[Assignment]: Return only the lines of the data below from the line with "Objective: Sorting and" up to and including the line with "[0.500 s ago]", exactly as written, with the pictures omitted.

::: Available records

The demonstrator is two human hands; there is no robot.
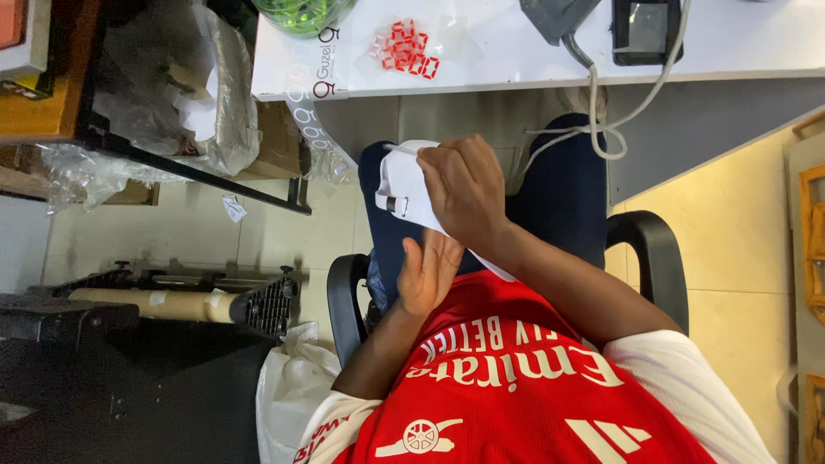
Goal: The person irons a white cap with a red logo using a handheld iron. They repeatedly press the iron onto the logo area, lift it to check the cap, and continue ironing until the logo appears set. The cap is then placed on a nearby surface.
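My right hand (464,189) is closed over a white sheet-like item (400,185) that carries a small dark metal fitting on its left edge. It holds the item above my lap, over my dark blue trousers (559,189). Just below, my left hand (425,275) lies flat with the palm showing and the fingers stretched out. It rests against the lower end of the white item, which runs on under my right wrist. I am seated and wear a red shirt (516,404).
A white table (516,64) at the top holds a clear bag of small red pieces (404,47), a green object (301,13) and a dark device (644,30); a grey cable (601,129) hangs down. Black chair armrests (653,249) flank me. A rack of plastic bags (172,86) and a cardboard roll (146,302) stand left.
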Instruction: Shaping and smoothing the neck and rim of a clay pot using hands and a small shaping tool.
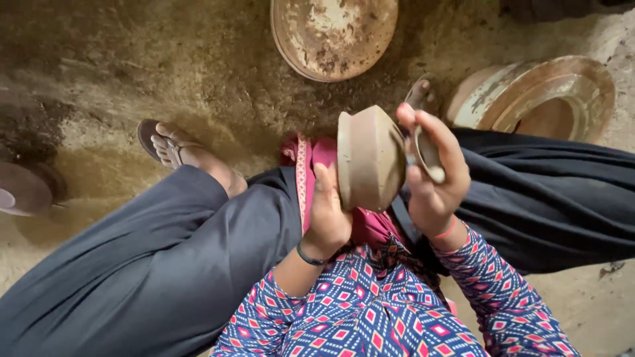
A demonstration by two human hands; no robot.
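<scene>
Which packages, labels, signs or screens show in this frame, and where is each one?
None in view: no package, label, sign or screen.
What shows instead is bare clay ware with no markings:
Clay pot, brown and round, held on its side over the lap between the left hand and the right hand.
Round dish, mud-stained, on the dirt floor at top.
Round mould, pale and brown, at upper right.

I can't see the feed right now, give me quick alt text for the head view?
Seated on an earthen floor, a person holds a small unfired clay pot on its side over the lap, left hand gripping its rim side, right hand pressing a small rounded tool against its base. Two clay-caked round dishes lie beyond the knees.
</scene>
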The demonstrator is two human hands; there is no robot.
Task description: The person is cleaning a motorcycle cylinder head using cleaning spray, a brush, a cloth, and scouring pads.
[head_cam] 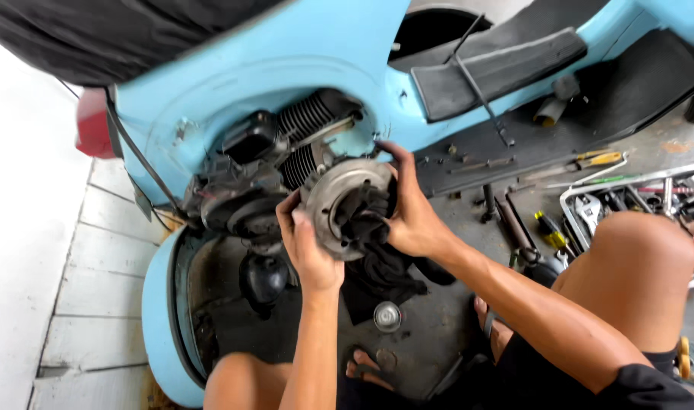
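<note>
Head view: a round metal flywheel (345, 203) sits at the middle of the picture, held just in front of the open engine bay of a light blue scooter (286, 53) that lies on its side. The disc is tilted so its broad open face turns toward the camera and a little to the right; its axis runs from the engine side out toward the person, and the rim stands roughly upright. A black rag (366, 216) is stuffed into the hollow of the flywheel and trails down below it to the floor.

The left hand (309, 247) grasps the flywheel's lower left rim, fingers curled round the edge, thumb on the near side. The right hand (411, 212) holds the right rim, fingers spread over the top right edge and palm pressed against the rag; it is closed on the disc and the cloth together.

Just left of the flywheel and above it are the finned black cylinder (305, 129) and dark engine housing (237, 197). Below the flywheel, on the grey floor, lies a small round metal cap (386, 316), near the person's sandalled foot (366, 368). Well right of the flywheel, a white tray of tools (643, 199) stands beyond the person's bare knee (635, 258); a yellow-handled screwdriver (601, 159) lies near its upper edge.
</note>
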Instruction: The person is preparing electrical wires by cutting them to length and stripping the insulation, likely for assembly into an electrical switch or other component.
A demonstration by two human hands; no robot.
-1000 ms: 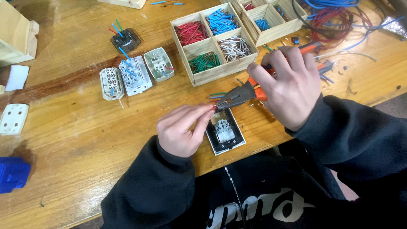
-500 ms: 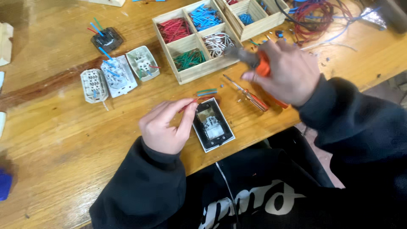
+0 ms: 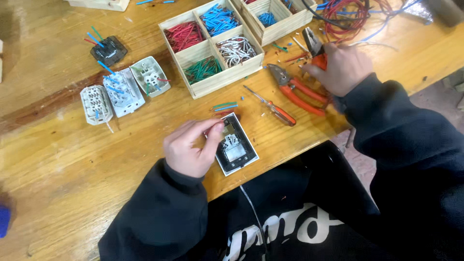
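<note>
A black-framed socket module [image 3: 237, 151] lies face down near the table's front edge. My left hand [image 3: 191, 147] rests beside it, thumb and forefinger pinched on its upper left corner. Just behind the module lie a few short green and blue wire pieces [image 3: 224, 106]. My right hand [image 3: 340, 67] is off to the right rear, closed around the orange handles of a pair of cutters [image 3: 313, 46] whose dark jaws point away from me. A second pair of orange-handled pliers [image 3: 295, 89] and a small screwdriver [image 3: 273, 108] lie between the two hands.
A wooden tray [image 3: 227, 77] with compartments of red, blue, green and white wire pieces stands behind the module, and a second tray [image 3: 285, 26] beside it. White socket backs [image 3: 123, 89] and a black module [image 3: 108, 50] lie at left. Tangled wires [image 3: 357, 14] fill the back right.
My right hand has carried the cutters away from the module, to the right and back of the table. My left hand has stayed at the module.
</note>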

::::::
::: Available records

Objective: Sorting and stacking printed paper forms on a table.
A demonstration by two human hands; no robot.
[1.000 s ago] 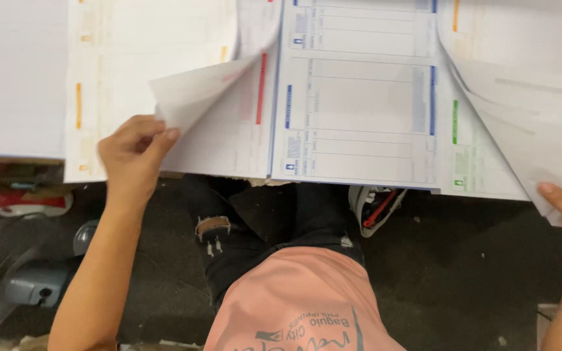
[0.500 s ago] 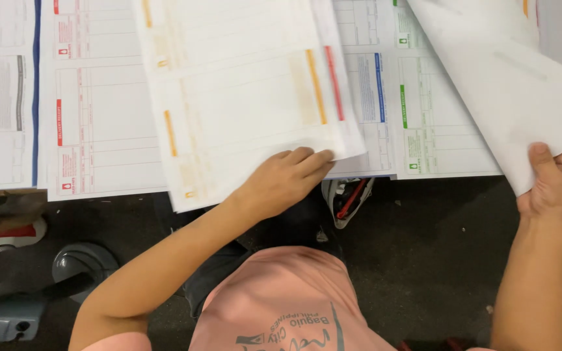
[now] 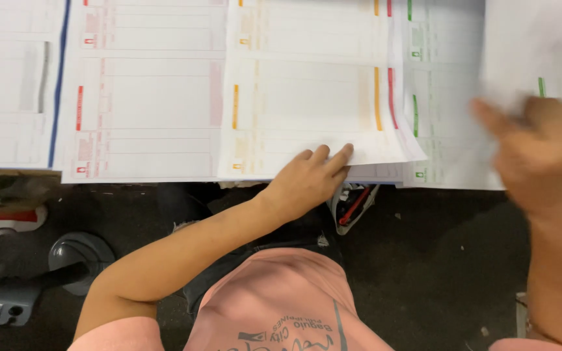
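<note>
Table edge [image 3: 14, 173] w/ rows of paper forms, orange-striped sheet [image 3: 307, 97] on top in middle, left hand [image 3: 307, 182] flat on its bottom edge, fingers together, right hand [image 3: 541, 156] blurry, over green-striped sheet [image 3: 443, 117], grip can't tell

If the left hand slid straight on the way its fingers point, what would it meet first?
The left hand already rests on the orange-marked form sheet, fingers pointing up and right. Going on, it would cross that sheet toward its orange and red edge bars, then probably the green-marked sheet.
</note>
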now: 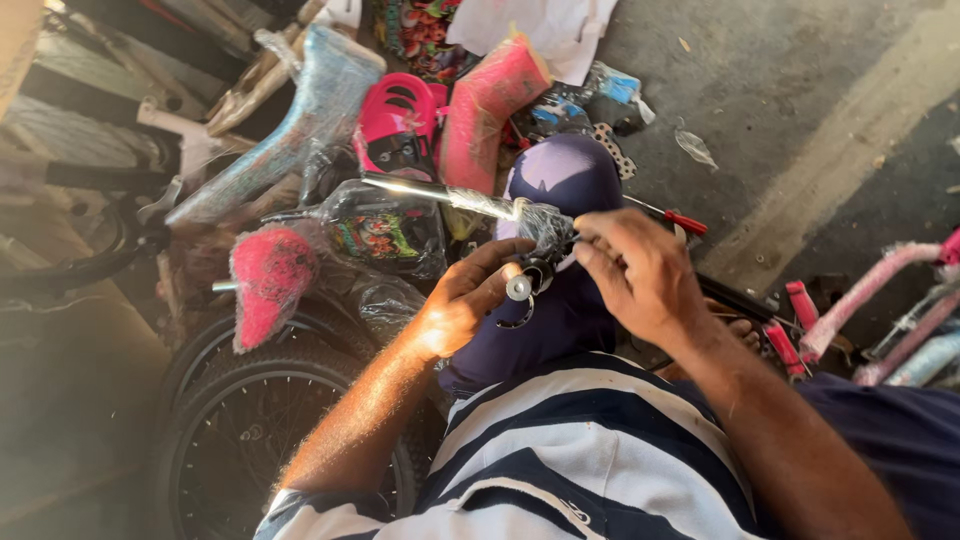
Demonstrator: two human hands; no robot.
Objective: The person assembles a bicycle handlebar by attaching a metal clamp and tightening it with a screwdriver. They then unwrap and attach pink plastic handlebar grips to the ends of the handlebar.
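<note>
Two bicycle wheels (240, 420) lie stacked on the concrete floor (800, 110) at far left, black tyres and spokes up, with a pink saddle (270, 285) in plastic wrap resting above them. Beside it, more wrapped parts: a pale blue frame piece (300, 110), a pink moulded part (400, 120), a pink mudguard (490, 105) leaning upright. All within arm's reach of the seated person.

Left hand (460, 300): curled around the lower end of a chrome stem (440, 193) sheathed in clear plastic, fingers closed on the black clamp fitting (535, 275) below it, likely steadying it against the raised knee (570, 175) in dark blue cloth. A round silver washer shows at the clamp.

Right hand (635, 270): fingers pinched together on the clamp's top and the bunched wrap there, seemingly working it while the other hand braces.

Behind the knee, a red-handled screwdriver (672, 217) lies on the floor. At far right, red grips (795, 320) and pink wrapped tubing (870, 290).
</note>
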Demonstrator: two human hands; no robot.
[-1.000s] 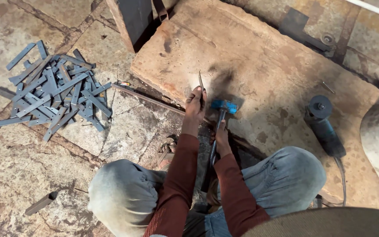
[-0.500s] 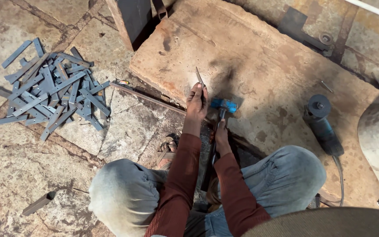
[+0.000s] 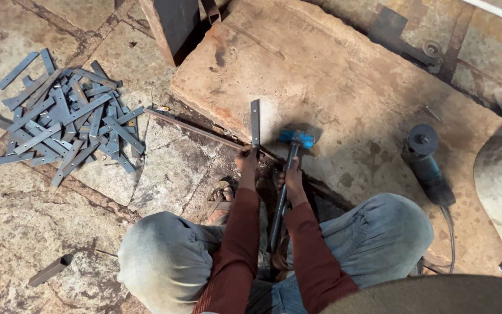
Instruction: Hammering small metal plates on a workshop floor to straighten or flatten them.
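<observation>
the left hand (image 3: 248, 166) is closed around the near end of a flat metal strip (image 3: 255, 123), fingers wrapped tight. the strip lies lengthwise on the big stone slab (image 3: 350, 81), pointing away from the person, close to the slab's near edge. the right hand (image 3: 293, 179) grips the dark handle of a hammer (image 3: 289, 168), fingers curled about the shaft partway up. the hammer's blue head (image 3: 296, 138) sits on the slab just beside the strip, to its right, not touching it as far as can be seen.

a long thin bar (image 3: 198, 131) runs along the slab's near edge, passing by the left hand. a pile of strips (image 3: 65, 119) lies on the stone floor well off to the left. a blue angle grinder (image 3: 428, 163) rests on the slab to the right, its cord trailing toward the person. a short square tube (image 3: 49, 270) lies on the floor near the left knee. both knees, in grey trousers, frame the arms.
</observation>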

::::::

[Reply to the exercise]:
Objective: Sorting and stacking printed paper forms on a table.
A demonstration by two human hands; no robot.
[1.000 s ago] 
[0.500 s ago] 

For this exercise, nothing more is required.